Supplied data: Begin

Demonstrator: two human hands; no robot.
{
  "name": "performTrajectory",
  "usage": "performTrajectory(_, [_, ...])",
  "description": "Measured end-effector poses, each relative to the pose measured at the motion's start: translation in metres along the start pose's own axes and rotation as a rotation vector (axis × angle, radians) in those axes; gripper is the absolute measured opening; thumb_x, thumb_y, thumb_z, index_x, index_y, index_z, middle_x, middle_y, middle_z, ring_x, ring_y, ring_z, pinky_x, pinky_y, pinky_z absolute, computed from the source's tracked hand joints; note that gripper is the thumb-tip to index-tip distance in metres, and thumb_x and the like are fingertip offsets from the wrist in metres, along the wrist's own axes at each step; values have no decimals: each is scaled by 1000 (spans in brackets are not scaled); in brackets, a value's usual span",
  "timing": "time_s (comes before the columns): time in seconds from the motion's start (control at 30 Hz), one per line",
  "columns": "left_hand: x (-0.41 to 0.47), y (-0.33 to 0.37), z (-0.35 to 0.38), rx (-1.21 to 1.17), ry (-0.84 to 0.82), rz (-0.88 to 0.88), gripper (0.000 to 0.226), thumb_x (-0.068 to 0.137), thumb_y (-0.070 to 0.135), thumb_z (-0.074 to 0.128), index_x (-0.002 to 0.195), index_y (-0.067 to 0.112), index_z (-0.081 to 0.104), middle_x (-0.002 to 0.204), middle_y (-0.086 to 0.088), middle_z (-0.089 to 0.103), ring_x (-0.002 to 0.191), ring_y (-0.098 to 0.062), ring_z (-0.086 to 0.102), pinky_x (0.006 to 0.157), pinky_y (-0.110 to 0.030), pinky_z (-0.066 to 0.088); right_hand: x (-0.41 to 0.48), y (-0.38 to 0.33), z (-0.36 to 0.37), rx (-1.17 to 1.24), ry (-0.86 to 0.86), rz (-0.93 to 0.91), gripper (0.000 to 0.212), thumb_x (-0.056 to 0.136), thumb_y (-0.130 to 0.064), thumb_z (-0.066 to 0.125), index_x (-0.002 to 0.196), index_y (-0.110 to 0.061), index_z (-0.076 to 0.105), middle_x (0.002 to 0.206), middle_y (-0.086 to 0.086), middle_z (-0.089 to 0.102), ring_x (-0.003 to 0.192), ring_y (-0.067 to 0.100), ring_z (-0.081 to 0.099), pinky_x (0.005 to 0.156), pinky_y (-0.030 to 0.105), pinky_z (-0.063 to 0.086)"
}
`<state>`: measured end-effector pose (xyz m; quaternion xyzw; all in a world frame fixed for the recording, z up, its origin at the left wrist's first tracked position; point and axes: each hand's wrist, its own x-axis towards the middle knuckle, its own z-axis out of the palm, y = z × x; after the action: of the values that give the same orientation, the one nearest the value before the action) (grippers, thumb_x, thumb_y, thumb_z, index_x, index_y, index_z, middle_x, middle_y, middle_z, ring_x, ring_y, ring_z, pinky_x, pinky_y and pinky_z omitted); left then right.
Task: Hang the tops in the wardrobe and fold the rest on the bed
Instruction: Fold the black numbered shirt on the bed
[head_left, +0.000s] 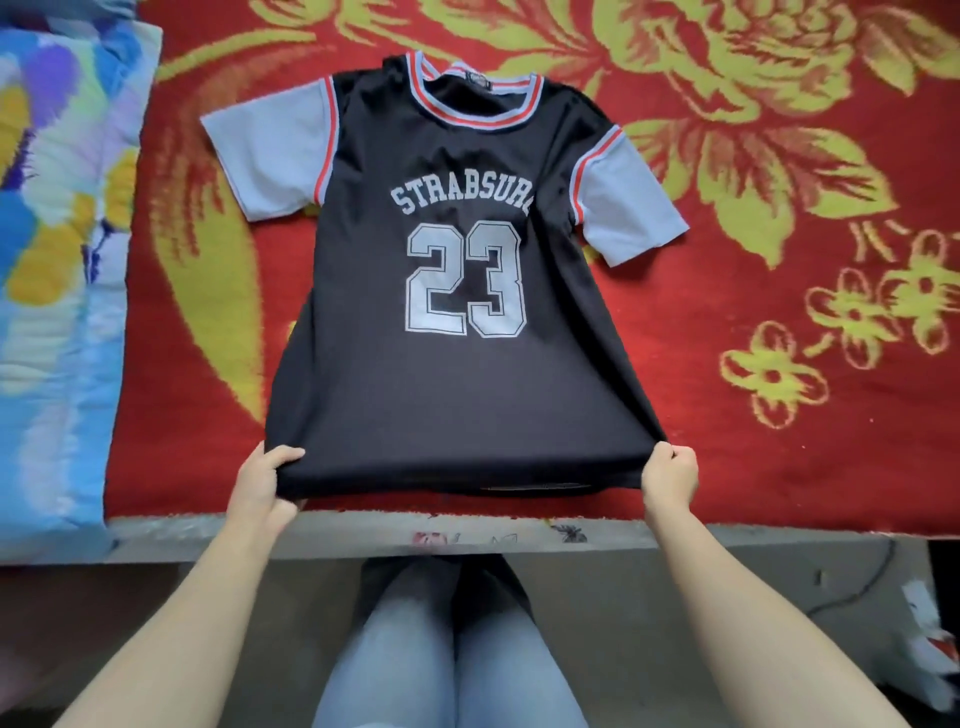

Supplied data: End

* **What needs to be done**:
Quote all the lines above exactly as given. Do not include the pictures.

* **Solution for this problem**:
Demonstrator: two human hands; no robot.
{
  "name": "performTrajectory",
  "usage": "performTrajectory(_, [_, ...])",
  "description": "Measured end-effector poses, each relative to the pose measured at the motion's start: translation in metres along the start pose's own axes and rotation as a rotation vector (axis × angle, radians) in those axes; gripper is the absolute measured opening; thumb_x, thumb_y, thumb_z, index_x, index_y, index_z, middle_x, middle_y, middle_z, ring_x, ring_y, ring_z, pinky_x, pinky_y, pinky_z absolute, computed from the source's tracked hand joints; note that gripper is the thumb-tip to index-tip distance in metres, and thumb_x and the like are fingertip offsets from the wrist in metres, along the wrist's own axes at each step; values have no decimals: each is scaled by 1000 (spans in brackets are not scaled); in brackets, a value's usual span",
  "timing": "time_s (comes before the columns): time in seconds from the motion's start (control at 30 Hz), one per line",
  "columns": "left_hand: x (-0.41 to 0.47), y (-0.33 to 0.37), z (-0.35 to 0.38), rx (-1.21 to 1.17), ry (-0.84 to 0.82), rz (-0.88 to 0.88), gripper (0.000 to 0.226), thumb_x (-0.068 to 0.137), thumb_y (-0.070 to 0.135), thumb_z (-0.074 to 0.128), index_x (-0.002 to 0.195), index_y (-0.067 to 0.112), index_z (-0.081 to 0.104), middle_x (-0.002 to 0.204), middle_y (-0.086 to 0.088), middle_z (-0.089 to 0.103), ring_x (-0.002 to 0.191), ring_y (-0.098 to 0.062), ring_z (-0.086 to 0.102), pinky_x (0.006 to 0.157), pinky_y (-0.110 to 0.030), pinky_z (-0.066 to 0.088); right_hand: x (-0.41 to 0.48), y (-0.38 to 0.33), z (-0.36 to 0.37), rx (-1.17 to 1.24), ry (-0.86 to 0.86), rz (-0.93 to 0.91), gripper (0.000 to 0.212), thumb_x (-0.056 to 0.136), thumb_y (-0.130 to 0.064), thumb_z (-0.066 to 0.125), index_x (-0.002 to 0.196), index_y (-0.110 to 0.061), index_z (-0.076 to 0.105), middle_x (0.002 to 0.206), middle_y (-0.086 to 0.086), middle_z (-0.089 to 0.102), ring_x (-0.003 to 0.192), ring_y (-0.067 to 0.100), ring_z (-0.081 to 0.099), pinky_x (0.005 to 0.156), pinky_y (-0.030 to 0.105), pinky_z (-0.063 to 0.086)"
}
`<state>`: measured end-effector pose (xyz m; quaternion xyzw; all in a world frame fixed for the recording, z up, its origin at the left wrist's first tracked position; point and axes: each hand's wrist, its own x-axis towards the middle knuckle, its own z-axis out of the palm, y = z × x; after the action: of the values that give the same orientation, the one nearest the value before the action) (grippers, thumb_x, thumb_y, thumb_z, index_x, index_y, index_z, middle_x, middle_y, middle_z, ring_x, ring_y, ring_z, pinky_x, pinky_y and pinky_z omitted); left then right.
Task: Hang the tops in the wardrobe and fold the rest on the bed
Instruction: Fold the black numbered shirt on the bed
[head_left, +0.000s] 

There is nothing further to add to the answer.